• **What you have to do**:
Exclude every picture and return the remaining entries below verbatim.

= = = = = = =

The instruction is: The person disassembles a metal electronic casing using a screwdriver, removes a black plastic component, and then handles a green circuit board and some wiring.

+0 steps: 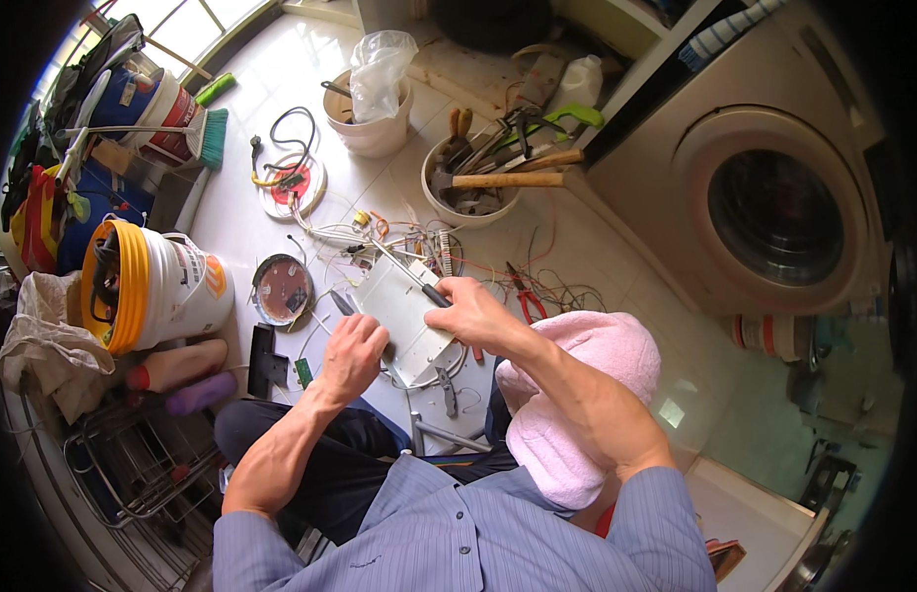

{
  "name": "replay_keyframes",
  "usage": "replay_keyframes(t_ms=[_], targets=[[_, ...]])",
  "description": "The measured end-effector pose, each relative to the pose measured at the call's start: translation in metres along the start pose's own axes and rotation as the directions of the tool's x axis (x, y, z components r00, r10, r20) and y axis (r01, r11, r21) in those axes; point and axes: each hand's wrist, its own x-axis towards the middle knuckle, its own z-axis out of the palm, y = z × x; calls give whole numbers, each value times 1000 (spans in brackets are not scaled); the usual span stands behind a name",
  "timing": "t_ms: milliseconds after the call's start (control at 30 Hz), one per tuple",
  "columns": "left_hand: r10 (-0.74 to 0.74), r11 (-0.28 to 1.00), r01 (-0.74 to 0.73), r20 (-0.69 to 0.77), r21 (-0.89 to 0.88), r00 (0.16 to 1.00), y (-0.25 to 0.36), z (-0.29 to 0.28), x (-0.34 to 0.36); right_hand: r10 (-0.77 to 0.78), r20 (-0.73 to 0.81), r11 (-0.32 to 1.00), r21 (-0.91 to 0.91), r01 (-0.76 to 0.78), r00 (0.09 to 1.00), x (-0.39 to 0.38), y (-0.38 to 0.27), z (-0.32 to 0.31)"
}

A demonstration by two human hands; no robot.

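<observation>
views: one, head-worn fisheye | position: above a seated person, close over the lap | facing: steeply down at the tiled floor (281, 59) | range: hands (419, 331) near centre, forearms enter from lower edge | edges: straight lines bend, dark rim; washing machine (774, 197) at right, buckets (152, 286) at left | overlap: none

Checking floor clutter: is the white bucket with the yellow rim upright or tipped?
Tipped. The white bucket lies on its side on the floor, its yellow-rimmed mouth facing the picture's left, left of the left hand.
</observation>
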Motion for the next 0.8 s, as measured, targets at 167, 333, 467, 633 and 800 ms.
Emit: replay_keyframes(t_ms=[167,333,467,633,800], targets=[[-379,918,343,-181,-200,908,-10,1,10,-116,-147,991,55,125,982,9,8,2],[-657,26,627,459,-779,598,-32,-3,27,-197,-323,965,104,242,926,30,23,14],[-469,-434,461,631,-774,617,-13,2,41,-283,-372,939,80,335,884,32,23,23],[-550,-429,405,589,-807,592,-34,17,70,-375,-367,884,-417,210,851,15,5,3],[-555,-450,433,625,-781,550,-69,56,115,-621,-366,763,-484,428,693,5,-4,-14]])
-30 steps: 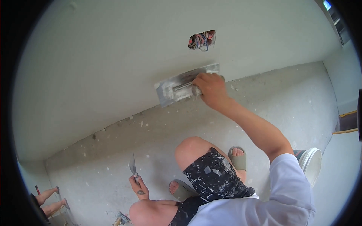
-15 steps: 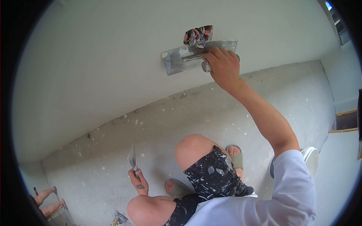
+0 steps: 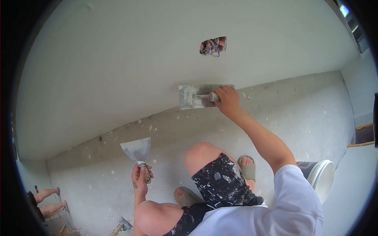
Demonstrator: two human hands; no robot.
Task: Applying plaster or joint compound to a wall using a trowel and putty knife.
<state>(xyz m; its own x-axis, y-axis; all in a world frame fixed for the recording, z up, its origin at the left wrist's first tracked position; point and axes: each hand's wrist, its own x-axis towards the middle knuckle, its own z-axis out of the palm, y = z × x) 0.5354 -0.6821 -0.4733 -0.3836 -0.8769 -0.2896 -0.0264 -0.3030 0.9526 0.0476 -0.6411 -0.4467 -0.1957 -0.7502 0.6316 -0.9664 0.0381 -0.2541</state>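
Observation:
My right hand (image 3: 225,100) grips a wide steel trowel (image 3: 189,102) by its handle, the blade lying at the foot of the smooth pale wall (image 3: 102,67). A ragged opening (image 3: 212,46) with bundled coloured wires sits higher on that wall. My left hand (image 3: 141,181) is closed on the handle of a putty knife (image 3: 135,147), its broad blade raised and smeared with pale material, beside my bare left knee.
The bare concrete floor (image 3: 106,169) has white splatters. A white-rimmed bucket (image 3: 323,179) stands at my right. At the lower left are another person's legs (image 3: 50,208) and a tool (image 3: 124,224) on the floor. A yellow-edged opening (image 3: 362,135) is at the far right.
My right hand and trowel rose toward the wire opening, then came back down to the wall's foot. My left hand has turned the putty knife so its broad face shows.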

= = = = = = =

• **Task response**:
The instruction is: The person disassembles a metal electronic casing using a screwdriver, removes a black plastic component, and then handles a green circuit board and some wiring.

+0 steps: 

{
  "name": "replay_keyframes",
  "usage": "replay_keyframes(t_ms=[_], targets=[[_, ...]])",
  "description": "The measured end-effector pose, each relative to the pose measured at the call's start: translation in metres along the start pose's own axes and rotation as the directions of the tool's x axis (x, y, z components r00, r10, r20) and y axis (r01, r11, r21) in those axes; point and axes: each hand's wrist, its own x-axis towards the middle knuckle, its own z-axis out of the palm, y = z × x; calls give whole numbers, each value times 1000 (spans in brackets are not scaled); the usual span stands behind a name",
  "timing": "t_ms: milliseconds after the call's start (control at 30 Hz), one per tuple",
  "columns": "left_hand: r10 (-0.74 to 0.74), r11 (-0.28 to 1.00), r01 (-0.74 to 0.73), r20 (-0.69 to 0.77), r21 (-0.89 to 0.88), r00 (0.16 to 1.00), y (-0.25 to 0.36), z (-0.29 to 0.28), x (-0.34 to 0.36); right_hand: r10 (-0.77 to 0.78), r20 (-0.73 to 0.81), r11 (-0.32 to 1.00), r21 (-0.91 to 0.91), r01 (-0.76 to 0.78), r00 (0.09 to 1.00), x (-0.39 to 0.38), y (-0.38 to 0.27), z (-0.32 to 0.31)"
}

A demonstration by two human hands; no robot.

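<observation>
views: one, head-worn fisheye | position: above a seated person, close over the lap | facing: steeply down at the tiled floor (281, 59) | range: hands (419, 331) near centre, forearms enter from lower edge | edges: straight lines bend, dark rim; washing machine (774, 197) at right, buckets (152, 286) at left | overlap: none

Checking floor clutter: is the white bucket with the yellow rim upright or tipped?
Tipped. The white bucket lies on its side on the floor, its yellow-rimmed mouth facing the picture's left, left of the left hand.
</observation>
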Motion for the next 0.8 s, as measured, targets at 167, 333, 467, 633 and 800 ms.
Emit: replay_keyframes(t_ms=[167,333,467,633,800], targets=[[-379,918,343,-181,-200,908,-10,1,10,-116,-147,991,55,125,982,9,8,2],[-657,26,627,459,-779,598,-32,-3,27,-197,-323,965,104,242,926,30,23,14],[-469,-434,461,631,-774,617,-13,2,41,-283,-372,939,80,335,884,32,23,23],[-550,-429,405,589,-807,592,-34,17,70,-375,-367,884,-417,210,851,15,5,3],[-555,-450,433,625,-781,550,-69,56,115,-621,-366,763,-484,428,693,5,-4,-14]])
-30 steps: 
-15 steps: 
+0 steps: 
Demonstrator: two human hands; no robot.
Task: Applying plaster or joint compound to a wall using a trowel and putty knife.
<state>(xyz m; its own x-axis, y-axis; all in a world frame fixed for the recording, z up, its origin at the left wrist's first tracked position; point and axes: each hand's wrist, its own x-axis towards the middle knuckle, its own z-axis out of the palm, y = z × x) 0.5354 -0.6821 -0.4733 -0.3836 -0.8769 -0.2896 -0.0264 -0.3030 0.9526 0.0476 -0.6411 -0.4467 -0.1957 -0.7502 0.6316 -0.9664 0.0381 -0.2541</state>
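Observation:
My right hand (image 3: 225,100) grips a wide steel trowel (image 3: 189,102) by its handle, the blade lying at the foot of the smooth pale wall (image 3: 102,67). A ragged opening (image 3: 212,46) with bundled coloured wires sits higher on that wall. My left hand (image 3: 141,181) is closed on the handle of a putty knife (image 3: 135,147), its broad blade raised and smeared with pale material, beside my bare left knee.
The bare concrete floor (image 3: 106,169) has white splatters. A white-rimmed bucket (image 3: 323,179) stands at my right. At the lower left are another person's legs (image 3: 50,208) and a tool (image 3: 124,224) on the floor. A yellow-edged opening (image 3: 362,135) is at the far right.
My right hand and trowel rose toward the wire opening, then came back down to the wall's foot. My left hand has turned the putty knife so its broad face shows.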

Nothing else remains for this exercise.